KSC Lokeren

Dernière montée en Division 1: 1996

Résultats 2015-16: Playoffs 2

Pronostics saison 2016-17: 12/16

Laurentius veille encore sur ces Waeslandiens

(Article paru dans La Libre le 19 mars 2016)



Les stades prennent souvent le nom d'une personnalité marquante du club ou d'un endroit qui l'héberge. A Lokeren, c'est la deuxième option qui a été privilégiée, pour appeler la grande arène de 12000 places, située à quelques kilomètres du centre de la ville de Flandre orientale.

L'histoire d'un logo

On ne peut parler de l'histoire du Sporting, sans évoquer son logo si particulier. Créé en 1970 pour symboliser la fusion entre le Standaard Lokeren et le Racing, ce dessin conceptualisé par Marcel Van Raemdonck et Fiel Laureys signifie beaucoup pour le club waeslandien. Ce panier dans lequel la balle est jetée fait référence à Laurentius, le patron de la ville ; ces lauriers représentent la victoire ; ces couleurs, le blanc, le noir et le jaune, sont bien entendus celles du matricule 282.

L'histoire d'un président

On ne peut parler de l'histoire du Sporting, sans évoquer son logo si particulier

A la tête du club depuis maintenant 21 ans, Roger Lambrecht a permis au Sporting de prester au plus haut niveau depuis 1996, après avoir réussi à le faire remonter de division 2 en 1. Depuis, Lokeren, qui avait déjà un fort succès dans les années 70 et 80, a pu goûter à nouveau aux plaisirs de victoire avec ses deux coupes de Belgique en 2012 et 2014 et ses campagnes européennes qui en découlèrent. La dernière en date se déroula pendant la saison 2014-15, le club avait alors atteint les poules de l'Europa League. Cette fameuse Europe, elle aura également bien réussi au club au niveau des transferts : Larsen, Köller, Gudjohnsen, Kristinsson furent notamment les grands noms passés par le Daknam.






Roger Lambrecht



Voilà 21 ans (article paru le 19 mars 2016), ce Lokerenois pure souche a adopté un club de football. A l'aube de ses 85 ans, il est toujours le protecteur de ce qui est devenu son enfant. « Je pense que j'ai l'âge pour arrêter, c'est le bon moment pour passer la main aux jeunes », avoue-t-il. Seulement, pas facile de laisser partir sa progéniture, « on prépare la succession, mais pour cela il faut trouver une personne qui a les moyens, qui connaisse le foot et surtout, qui a du temps pour s'investir... »

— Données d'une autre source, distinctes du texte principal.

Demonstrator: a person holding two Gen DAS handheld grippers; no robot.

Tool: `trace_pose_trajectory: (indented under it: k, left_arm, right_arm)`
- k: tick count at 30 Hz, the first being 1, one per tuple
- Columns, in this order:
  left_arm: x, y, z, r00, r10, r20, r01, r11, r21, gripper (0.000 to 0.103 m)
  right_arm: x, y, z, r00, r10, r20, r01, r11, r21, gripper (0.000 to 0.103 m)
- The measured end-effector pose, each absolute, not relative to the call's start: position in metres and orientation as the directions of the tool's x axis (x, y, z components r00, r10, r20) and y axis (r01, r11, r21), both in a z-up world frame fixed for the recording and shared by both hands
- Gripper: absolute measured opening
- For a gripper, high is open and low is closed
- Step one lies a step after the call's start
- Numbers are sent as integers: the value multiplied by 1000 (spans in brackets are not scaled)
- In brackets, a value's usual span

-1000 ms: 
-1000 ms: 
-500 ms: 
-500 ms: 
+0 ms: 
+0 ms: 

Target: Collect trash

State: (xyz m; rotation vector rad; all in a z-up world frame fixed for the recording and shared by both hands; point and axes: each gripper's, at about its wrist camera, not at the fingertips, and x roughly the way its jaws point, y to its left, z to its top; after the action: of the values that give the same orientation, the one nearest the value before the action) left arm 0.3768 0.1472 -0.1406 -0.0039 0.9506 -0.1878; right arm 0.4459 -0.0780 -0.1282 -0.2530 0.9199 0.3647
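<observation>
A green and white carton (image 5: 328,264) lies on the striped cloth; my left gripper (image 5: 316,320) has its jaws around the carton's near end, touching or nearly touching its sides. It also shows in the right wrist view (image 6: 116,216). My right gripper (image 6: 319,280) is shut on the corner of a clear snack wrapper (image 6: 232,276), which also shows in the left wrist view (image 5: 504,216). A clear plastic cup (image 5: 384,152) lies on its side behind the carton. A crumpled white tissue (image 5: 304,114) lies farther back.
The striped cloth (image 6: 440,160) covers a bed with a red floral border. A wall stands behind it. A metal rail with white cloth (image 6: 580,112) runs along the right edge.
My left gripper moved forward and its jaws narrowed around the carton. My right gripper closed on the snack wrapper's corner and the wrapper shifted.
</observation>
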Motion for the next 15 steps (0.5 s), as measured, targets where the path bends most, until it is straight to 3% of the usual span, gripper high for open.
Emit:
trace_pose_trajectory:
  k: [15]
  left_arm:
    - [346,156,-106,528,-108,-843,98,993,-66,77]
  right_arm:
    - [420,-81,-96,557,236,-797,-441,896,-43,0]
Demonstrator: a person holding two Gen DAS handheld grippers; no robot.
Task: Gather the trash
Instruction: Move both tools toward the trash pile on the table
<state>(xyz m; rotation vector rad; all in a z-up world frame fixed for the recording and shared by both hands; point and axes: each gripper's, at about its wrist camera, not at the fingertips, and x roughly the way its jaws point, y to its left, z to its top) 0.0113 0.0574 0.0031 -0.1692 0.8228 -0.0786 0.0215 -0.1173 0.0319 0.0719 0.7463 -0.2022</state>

Petit retour en arrière. Roger Lambrecht est passionné de football depuis sa prime enfance, et pratiqua longtemps ce sport comme joueur : « j'ai évolué au Standaard Lokeren en Provinciale 1 comme joueur-entraîneur ; ensuite je suis parti pour mon service militaire et j'ai continué à jouer à la Jeunesse arlonaise, ce qui m'a mené à devenir officier sportif à l'école d'infanterie... »

On ne peut parler de l'histoire du Sporting, sans évoquer son logo si particulier

La trentaine passée, il arrête sa carrière de joueur et l'armée pour se focaliser sur d'autres objectifs. Ainsi, il débute en tant que professionnel dans les pneumatiques de voitures : « j'ai travaillé pour Michelin pendant sept ans. A ce moment-là, je suis resté supporter de Lokeren, mais je ne m'occupais plus de foot. » Il a continué ensuite à son propre compte, ce qui lui permis de bien réussir financièrement sa vie. Et à 63 ans, il décide de revenir dans le monde du ballon rond. « Le Sporting venait de descendre et on me demanda de le reprendre, ce que je finis par accepter. »

Aujourd'hui, Roger Lambrecht, qui habite à trois kilomètres de son Daknam sait quel est le prix d'une bonne santé financière. « Ces dernières années, ça n'a pas toujours été facile. Nous devons remplir les caisses par tous les moyens. Et le dernier existant, c'est la politique de transferts. Alors, ce que nous essayons de faire et qui a marché plusieurs fois, c'est de trouver la perle rare, et la revendre à prix d'or. C'est notamment grâce à cela que nous avons réussi à subsister jusqu'à présent. »

Nous devons remplir les caisses par tous les moyens. Et le dernier existant, c'est la politique de transferts.

Fin gestionnaire, un jour, Roger Lambrecht finira par passer la main. Ce jour-là, son successeur devra pouvoir prendre le train en marche.